Eine Straße in Berlin für erste Rabbinerin: Kohlfurter Straße und Admiralbrücke sind Anwohner-Favoriten für Umbenennung

In Kreuzberg soll eine Straße nach Regina Jonas benannt werden. Jetzt haben mehr als 1000 Menschen zu vier Vorschlägen abgestimmt.

Die Frage, ob eine Straße in Kreuzberg nach Regina Jonas (1902-1944) – der ersten Frau, die 1935 als Rabbinerin ordiniert wurde – umbenannt wird, hat die Bezirkspolitik bereits 2021 entschieden. Noch nicht entschieden ist, welche Straße es werden soll. Im Gespräch sind die Admiralbrücke, die Kohlfurter Straße, das Paul-Lincke-Ufer und das Planufer.

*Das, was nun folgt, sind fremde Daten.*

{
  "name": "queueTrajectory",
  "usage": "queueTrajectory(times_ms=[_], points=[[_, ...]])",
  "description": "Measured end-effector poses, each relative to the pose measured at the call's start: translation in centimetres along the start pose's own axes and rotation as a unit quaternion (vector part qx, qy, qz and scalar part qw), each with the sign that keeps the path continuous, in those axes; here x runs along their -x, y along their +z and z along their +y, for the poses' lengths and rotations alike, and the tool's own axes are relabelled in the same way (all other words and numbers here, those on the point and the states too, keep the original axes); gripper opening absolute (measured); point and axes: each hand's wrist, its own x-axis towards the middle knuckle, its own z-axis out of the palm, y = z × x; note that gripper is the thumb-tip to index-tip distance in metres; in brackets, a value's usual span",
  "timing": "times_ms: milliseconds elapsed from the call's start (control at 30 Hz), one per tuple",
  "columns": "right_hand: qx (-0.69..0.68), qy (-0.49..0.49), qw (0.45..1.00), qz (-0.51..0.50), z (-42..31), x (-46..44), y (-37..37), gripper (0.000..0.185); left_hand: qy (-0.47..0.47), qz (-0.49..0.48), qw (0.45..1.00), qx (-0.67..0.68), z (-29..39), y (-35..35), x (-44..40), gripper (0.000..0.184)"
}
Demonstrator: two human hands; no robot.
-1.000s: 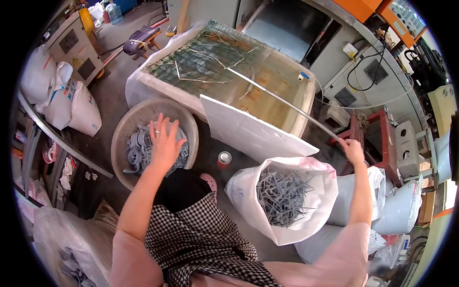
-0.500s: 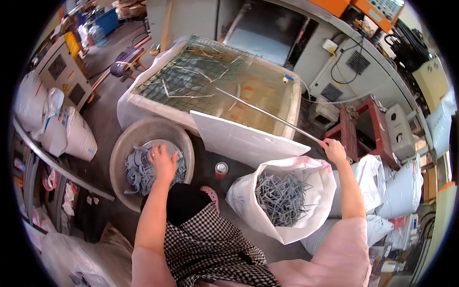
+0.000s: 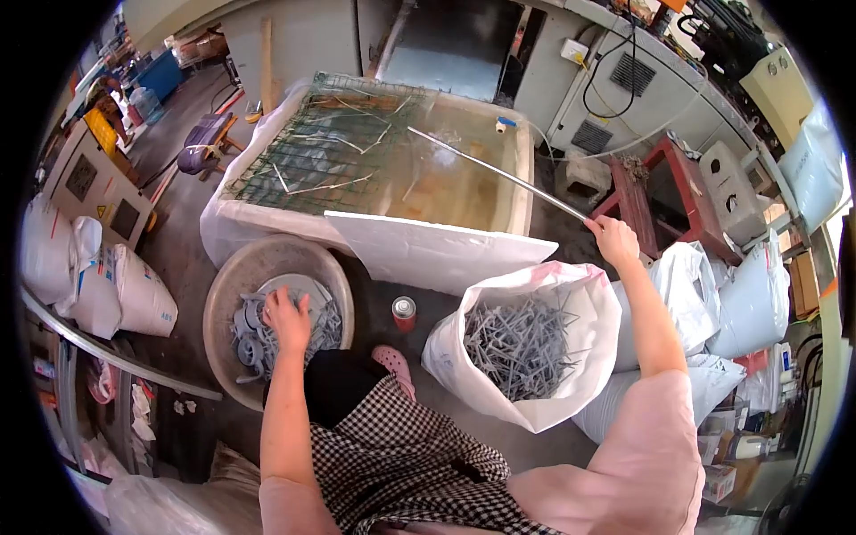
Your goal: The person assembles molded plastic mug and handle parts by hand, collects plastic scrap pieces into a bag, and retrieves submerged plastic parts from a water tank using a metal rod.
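My right hand is closed around the near end of a thin metal rod. The rod slants away over the water of a pale tub, its far tip beside a whitish, disturbed patch. My left hand, fingers spread, rests over a round basin. Grey plastic pieces and a round grey disc-like piece lie in the basin under and around the fingers. Whether the fingertips pinch any piece is hidden.
A white sack of thin grey plastic pieces stands front right. Between sack and basin is a red can. A white board leans against the tub; green netting covers its left part. A red stand is right.
The rod's tip has moved right and farther across the tub, and a whitish patch now shows in the water. My left hand stays over the basin. The view has shifted slightly.
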Motion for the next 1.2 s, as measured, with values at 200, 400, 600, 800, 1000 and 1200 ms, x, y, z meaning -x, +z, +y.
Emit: queueTrajectory(times_ms=[200, 400, 600, 800, 1000, 1200], points=[[0.010, 0.031, 0.999, -0.008, 0.6, 0.0, -1.6, 0.039, -0.002, 0.008, 1.000, -0.007, 0.2, 0.0, 0.0, 0.045], [0.068, 0.036, 0.996, -0.033, 4.1, 0.4, -6.9, 0.038, -0.013, -0.008, 1.000, 0.001, -0.4, 0.1, -0.1, 0.042], [0.123, 0.044, 0.991, -0.034, 5.1, 0.7, -12.6, 0.034, -0.013, -0.042, 0.999, -0.002, 0.4, 0.2, -0.1, 0.041], [0.074, 0.047, 0.991, -0.099, 6.2, -1.2, -16.0, 0.033, -0.005, -0.042, 0.999, -0.010, 0.5, 0.0, 0.0, 0.040], [0.021, -0.001, 0.984, -0.179, 6.5, -3.5, -13.1, 0.035, 0.003, -0.049, 0.999, 0.005, 0.3, 0.2, 0.0, 0.039], [0.034, -0.010, 0.983, -0.178, 4.5, -4.7, -12.4, 0.035, 0.038, -0.004, 0.999, -0.008, 0.0, 0.8, 0.1, 0.040]])
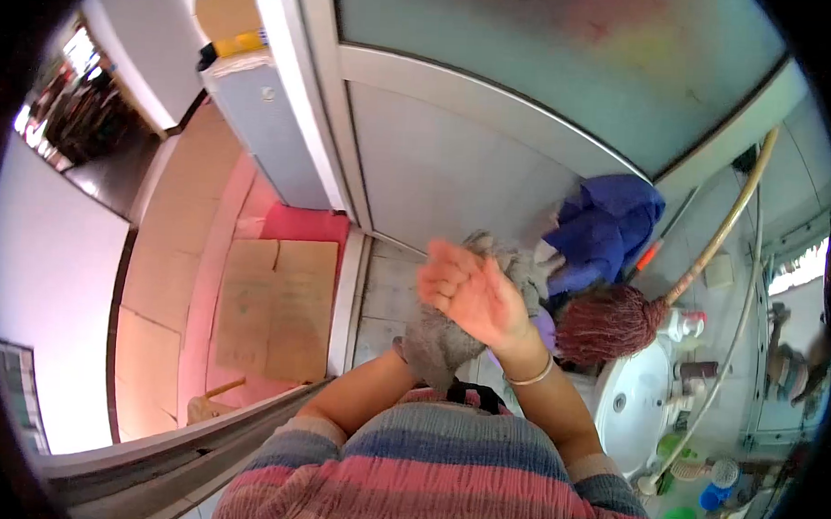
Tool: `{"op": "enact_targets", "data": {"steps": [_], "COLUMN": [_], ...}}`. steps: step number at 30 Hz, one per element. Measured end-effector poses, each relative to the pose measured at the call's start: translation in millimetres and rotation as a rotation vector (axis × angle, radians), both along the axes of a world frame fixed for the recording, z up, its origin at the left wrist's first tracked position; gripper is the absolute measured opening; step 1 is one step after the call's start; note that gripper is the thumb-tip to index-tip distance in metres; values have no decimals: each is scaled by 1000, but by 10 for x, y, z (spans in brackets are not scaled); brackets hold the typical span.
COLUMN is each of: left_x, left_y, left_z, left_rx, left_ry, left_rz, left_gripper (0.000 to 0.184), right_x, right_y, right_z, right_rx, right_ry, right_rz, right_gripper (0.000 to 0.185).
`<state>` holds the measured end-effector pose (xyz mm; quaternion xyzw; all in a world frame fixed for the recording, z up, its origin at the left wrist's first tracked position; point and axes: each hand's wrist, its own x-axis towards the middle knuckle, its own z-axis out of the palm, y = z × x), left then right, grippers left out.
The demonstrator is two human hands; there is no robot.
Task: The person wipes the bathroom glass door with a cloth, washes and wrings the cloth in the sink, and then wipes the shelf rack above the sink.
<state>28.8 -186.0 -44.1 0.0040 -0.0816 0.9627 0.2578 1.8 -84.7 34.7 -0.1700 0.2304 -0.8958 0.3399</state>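
Note:
A grey cloth [440, 347] hangs at the middle, in front of my body. My left forearm reaches up to it, and the cloth covers the hand, so its fingers are hidden. In front of the cloth is my right hand [478, 298], slightly blurred, with a bangle [532, 372] on the wrist. Its palm shows, the fingers are loosely curled and apart from the thumb, and nothing is visible in it. More grey fabric lies behind this hand, beside a dark blue cloth [609, 220].
A red-brown mop head [610, 326] with a long handle [718, 238] leans over a white sink [632, 409] on the right. A framed door panel [456, 156] stands ahead. To the left, flattened cardboard [276, 310] lies on the floor beyond a threshold, near a grey cabinet [278, 127].

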Motion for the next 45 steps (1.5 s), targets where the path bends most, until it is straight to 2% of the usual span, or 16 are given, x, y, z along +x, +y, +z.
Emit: {"op": "enact_targets", "data": {"steps": [2,3,5,7,10,11,15,19,22,23,25,28,32,34,42,45], "left_x": [-124,-176,-292,-472,-510,-545,-747,-1002,-1209,-1274,-1436,-1696,-1950,-2136,-2972,-3194], "left_y": [-354,-483,-672,-715,-777,-882,-1391,-1599,-1566,-1550,-1546,-1644,-1738,-1791,-2018,-2161], "left_z": [28,34,-58,-129,392,360,409,743,757,784,799,743,770,765,813,1025], "left_rx": [-148,-285,-843,-1483,-2683,-2698,-2829,-3100,-2893,-2769,-2711,-2578,-2519,-2495,-2275,-2317], "left_ry": [50,87,278,651,1295,1203,817,501,674,796,881,919,935,1014,1321,1338], "left_rz": [135,202,346,466,761,565,426,770,1245,1261,1306,1357,1318,1318,1340,1443], "left_gripper": [39,39,45,42,34,32,27,17,26,30,29,28,26,25,28,41], "right_x": [-139,-204,-327,-343,-386,-458,-721,-1027,-1324,-1398,-1626,-1935,-2185,-2166,-1953,-2387], "right_y": [75,69,73,-114,-557,-663,-1026,-1248,-1442,-1483,-1646,-1474,-1072,-847,-322,-220], "right_z": [-309,-454,-783,-1395,-990,-981,-408,-31,-272,-355,-404,-402,-30,-53,-363,-591], "right_rx": [63,204,485,144,638,761,1181,807,809,865,385,611,1431,1714,2109,2209], "right_ry": [176,55,-192,-81,489,770,1595,1553,1460,1416,709,943,1626,1714,1001,741], "right_rz": [105,-18,-281,-191,-378,-403,-216,-374,-204,-225,46,-328,-696,-815,-1268,-1474], "right_gripper": [49,48,46,44,43,44,49,56,56,46,37,24,20,21,27,29]}}
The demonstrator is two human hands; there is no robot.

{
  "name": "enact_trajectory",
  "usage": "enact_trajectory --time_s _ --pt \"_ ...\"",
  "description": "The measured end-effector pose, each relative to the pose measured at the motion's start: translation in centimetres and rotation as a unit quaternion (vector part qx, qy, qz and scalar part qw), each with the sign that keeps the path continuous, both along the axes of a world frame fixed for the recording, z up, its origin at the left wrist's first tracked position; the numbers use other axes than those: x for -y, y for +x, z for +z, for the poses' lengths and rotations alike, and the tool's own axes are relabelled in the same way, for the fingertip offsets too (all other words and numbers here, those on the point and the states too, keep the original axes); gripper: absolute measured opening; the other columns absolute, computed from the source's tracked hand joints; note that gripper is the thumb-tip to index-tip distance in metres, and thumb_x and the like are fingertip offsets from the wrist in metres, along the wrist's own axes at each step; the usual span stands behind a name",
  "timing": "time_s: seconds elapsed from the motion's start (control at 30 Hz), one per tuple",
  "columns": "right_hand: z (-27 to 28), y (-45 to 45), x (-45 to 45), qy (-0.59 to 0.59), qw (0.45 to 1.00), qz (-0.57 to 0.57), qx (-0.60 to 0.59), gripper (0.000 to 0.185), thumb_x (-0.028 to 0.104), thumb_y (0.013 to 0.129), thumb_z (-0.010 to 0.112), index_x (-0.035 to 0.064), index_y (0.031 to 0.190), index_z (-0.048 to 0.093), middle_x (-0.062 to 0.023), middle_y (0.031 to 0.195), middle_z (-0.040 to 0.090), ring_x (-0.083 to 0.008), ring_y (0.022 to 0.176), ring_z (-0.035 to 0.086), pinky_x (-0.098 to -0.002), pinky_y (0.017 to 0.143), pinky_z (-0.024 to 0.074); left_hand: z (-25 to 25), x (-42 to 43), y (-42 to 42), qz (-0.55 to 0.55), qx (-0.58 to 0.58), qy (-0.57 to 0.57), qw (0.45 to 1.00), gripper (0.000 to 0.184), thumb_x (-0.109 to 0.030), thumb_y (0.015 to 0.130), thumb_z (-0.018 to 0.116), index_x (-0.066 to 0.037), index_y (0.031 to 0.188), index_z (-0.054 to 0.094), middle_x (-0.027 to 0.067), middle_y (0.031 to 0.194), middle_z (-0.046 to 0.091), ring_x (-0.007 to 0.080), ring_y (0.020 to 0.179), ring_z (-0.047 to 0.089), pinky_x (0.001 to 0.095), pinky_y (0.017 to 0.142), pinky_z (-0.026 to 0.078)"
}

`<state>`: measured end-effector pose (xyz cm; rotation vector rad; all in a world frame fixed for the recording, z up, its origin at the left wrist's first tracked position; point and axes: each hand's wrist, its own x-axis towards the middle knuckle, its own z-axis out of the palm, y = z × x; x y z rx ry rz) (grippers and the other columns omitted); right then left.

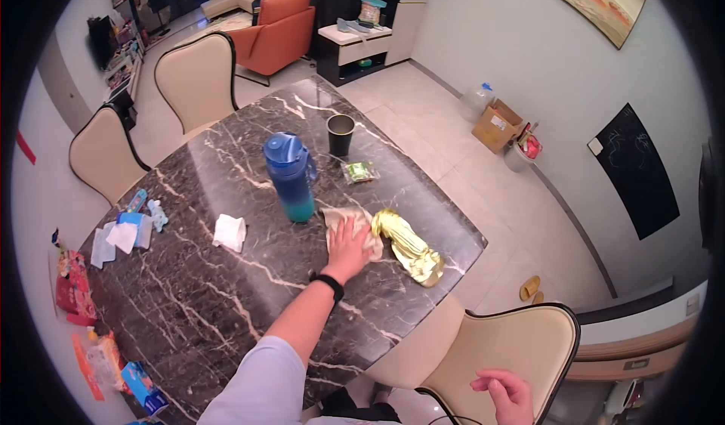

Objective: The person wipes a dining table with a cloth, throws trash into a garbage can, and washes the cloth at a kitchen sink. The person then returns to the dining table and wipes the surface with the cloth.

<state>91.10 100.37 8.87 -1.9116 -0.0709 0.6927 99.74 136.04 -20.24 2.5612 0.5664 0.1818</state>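
Observation:
My left hand (349,250), with a dark band at the wrist, lies with fingers spread on a crumpled beige cloth (337,219) on the dark marbled table (196,304). Beside the cloth, on its right, is a crinkled gold foil package (411,250). A blue-to-teal water bottle (291,179) stands upright just beyond my left hand. Behind it are a dark cup (340,139) and a small green-and-clear packet (360,172). My right hand (507,393) is off the table in front of a chair, loosely bent, with nothing visible in it.
A folded white tissue (229,233) and an opened blue tissue pack (136,228) are on the table's left part. Red and blue packages line the left edge. Cream chairs (513,349) stand around the table; a cardboard box (497,125) is on the floor by the wall.

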Motion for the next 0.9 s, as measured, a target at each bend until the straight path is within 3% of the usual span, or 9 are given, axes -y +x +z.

Diesen Donnerstagabend rückte die Umbenennung einen Schritt näher: Bei einer Veranstaltung im Friedrichshain-Kreuzberg-Museum (FHXB-Museum) wurde das Ergebnis der Anwohnerbeteiligung verkündet. Bis zum 10. Februar konnten Anwohnende votieren, mehr als 1000 Menschen nahmen an der Postkartenabstimmung teil. Auch die etwa 40 Gäste vor Ort wählten mit.

Als Favorit stellte sich die Kohlfurter Straße (352 Stimmen) heraus, dicht gefolgt von der Admiralbrücke (304 Stimmen). Für das Planufer hatten 265 Menschen votiert, für das Paul-Lincke-Ufer nur 98. Lediglich zehn Prozent (110 Stimmen) der Befragten sind gegen eine Umbenennung („keine der Optionen“).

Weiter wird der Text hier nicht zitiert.